WHAT YOU NEED TO DO: Transcribe all the data below exactly, leaving its pictures out.

+++ RECORDED DATA

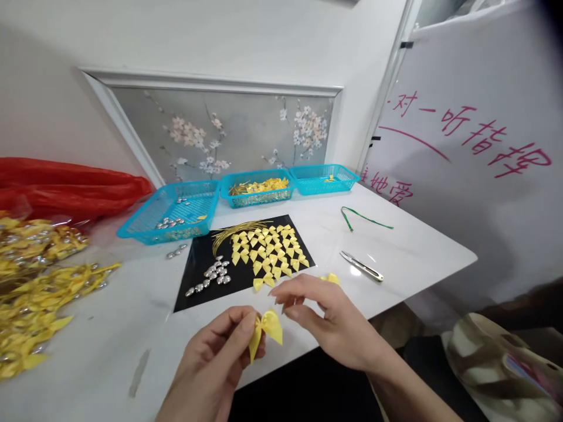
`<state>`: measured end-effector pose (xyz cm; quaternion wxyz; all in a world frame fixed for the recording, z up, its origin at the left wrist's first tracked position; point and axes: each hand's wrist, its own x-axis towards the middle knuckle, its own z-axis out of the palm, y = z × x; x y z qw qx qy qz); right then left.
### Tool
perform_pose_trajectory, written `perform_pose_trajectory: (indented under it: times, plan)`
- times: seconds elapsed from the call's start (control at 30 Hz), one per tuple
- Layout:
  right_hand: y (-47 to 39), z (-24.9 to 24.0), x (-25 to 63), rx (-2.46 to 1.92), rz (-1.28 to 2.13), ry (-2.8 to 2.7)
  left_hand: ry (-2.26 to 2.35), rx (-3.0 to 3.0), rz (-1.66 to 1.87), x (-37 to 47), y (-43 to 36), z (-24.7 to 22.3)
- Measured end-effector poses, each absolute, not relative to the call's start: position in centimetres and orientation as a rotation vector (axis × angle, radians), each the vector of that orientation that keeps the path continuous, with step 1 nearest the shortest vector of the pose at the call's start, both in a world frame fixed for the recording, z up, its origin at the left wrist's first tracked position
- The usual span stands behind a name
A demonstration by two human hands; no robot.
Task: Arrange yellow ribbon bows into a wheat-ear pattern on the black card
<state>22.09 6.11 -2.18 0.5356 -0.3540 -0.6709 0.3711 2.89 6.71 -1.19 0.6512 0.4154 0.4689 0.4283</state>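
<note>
A yellow ribbon bow point(273, 327) is pinched between the thumb and fingers of my left hand point(224, 346), above the table's front edge. Just right of the bow hovers my right hand point(328, 319), its fingers curved and the thumb apart, with nothing visible in them. Beyond both hands, a black mat point(193, 275) bears rows of small yellow bows point(268, 252), a bundle of gold wires point(233, 230) and a group of silver beads point(215, 272). More yellow ribbon point(331, 278) lies partly hidden behind my right hand.
Thread snips point(361, 266) and a green tie point(367, 218) lie on the right of the white table point(422, 252). Three blue baskets point(169, 199) line the back. Finished-looking yellow strands with silver beads point(39, 293) pile up at left, near red fabric point(70, 184).
</note>
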Motion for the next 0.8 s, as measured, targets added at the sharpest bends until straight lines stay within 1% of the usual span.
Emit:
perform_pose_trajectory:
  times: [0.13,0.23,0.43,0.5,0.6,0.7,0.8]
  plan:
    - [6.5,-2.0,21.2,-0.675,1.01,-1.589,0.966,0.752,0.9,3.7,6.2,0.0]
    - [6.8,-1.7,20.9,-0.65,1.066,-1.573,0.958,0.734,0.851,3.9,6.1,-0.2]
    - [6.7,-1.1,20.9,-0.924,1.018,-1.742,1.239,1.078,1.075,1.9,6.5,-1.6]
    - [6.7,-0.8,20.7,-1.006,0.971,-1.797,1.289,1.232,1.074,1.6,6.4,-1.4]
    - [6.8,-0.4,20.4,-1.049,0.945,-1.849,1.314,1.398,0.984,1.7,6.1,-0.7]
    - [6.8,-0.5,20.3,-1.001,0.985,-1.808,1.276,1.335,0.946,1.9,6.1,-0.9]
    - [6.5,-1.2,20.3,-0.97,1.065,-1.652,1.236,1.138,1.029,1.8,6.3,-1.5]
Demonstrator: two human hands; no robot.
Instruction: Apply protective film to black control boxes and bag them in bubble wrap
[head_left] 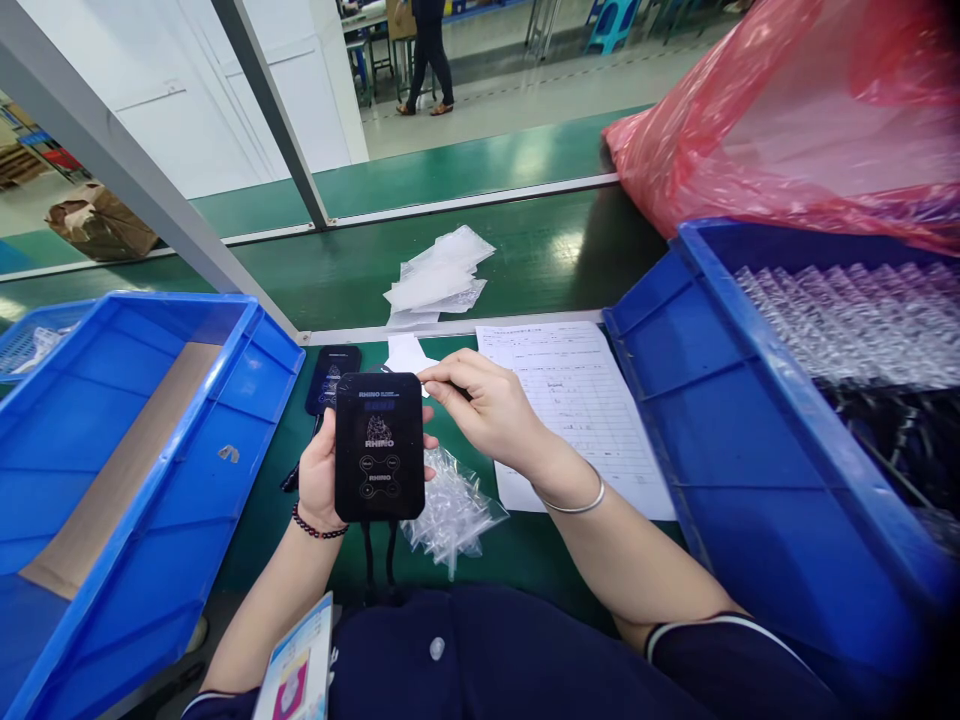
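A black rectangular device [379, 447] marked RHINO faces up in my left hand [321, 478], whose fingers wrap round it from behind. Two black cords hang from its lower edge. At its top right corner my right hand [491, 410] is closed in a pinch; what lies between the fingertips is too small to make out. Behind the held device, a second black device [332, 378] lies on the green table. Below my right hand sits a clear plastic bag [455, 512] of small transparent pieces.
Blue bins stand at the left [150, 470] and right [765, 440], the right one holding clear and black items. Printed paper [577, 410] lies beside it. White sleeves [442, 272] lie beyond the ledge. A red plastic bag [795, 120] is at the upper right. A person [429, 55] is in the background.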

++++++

TASK SOLUTION:
`<state>`: measured end-effector pose (xyz cm; quaternion wxyz; all in a world frame fixed for the recording, z up, its origin at the left wrist's first tracked position; point and axes: each hand's wrist, its own x-axis towards the middle knuckle, its own z-axis out of the palm, y = z × x; x y z qw qx qy qz); right then left.
### Tool
perform_pose_trajectory, written `perform_pose_trajectory: (indented under it: times, plan)`
- times: seconds elapsed from the call's start (control at 30 Hz), one per tuple
- Layout:
  right_hand: y (-47 to 39), z (-24.9 to 24.0), x (-25 to 63), rx (-2.46 to 1.92), rz (-1.28 to 2.13), ry (-2.8 to 2.7)
  left_hand: ry (-2.26 to 2.35), rx (-3.0 to 3.0), rz (-1.66 to 1.87), x (-37 to 47), y (-43 to 36), z (-24.7 to 22.3)
- Measured end-effector poses, each absolute, not relative to the call's start: position in centimetres and orientation as a rotation vector (axis × angle, radians), each the vector of that orientation that keeps the path continuous, with step 1 nearest the shortest vector of the pose at the call's start, both in a world frame fixed for the recording, z up, its origin at the left wrist's first tracked position
- The usual span stands behind a name
A demonstration by two human hands; no robot.
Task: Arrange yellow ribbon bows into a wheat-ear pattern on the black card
<state>22.09 6.11 -2.18 0.5356 -0.3540 -0.6709 0.3711 2.89 6.71 -1.19 0.6512 0.4154 0.4689 0.4283</state>
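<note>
A yellow ribbon bow point(273, 327) is pinched between the thumb and fingers of my left hand point(224, 346), above the table's front edge. Just right of the bow hovers my right hand point(328, 319), its fingers curved and the thumb apart, with nothing visible in them. Beyond both hands, a black mat point(193, 275) bears rows of small yellow bows point(268, 252), a bundle of gold wires point(233, 230) and a group of silver beads point(215, 272). More yellow ribbon point(331, 278) lies partly hidden behind my right hand.
Thread snips point(361, 266) and a green tie point(367, 218) lie on the right of the white table point(422, 252). Three blue baskets point(169, 199) line the back. Finished-looking yellow strands with silver beads point(39, 293) pile up at left, near red fabric point(70, 184).
</note>
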Motion for the next 0.8 s, as measured, targets added at the sharpest bends until straight lines stay within 1% of the usual span.
Emit:
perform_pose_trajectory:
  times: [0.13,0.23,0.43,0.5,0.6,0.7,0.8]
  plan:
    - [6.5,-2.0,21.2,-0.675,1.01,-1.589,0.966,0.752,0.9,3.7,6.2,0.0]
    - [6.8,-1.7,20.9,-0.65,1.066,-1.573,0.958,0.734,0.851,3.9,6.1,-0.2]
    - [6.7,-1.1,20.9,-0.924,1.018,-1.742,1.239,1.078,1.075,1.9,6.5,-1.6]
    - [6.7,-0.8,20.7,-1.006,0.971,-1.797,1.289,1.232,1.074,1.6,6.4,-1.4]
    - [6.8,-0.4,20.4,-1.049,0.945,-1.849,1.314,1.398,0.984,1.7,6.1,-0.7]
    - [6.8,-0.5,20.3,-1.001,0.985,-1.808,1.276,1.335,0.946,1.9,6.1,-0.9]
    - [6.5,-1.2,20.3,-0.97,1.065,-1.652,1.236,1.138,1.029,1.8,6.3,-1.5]
Demonstrator: two human hands; no robot.
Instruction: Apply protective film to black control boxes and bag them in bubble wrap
[head_left] 
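A black rectangular device [379, 447] marked RHINO faces up in my left hand [321, 478], whose fingers wrap round it from behind. Two black cords hang from its lower edge. At its top right corner my right hand [491, 410] is closed in a pinch; what lies between the fingertips is too small to make out. Behind the held device, a second black device [332, 378] lies on the green table. Below my right hand sits a clear plastic bag [455, 512] of small transparent pieces.
Blue bins stand at the left [150, 470] and right [765, 440], the right one holding clear and black items. Printed paper [577, 410] lies beside it. White sleeves [442, 272] lie beyond the ledge. A red plastic bag [795, 120] is at the upper right. A person [429, 55] is in the background.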

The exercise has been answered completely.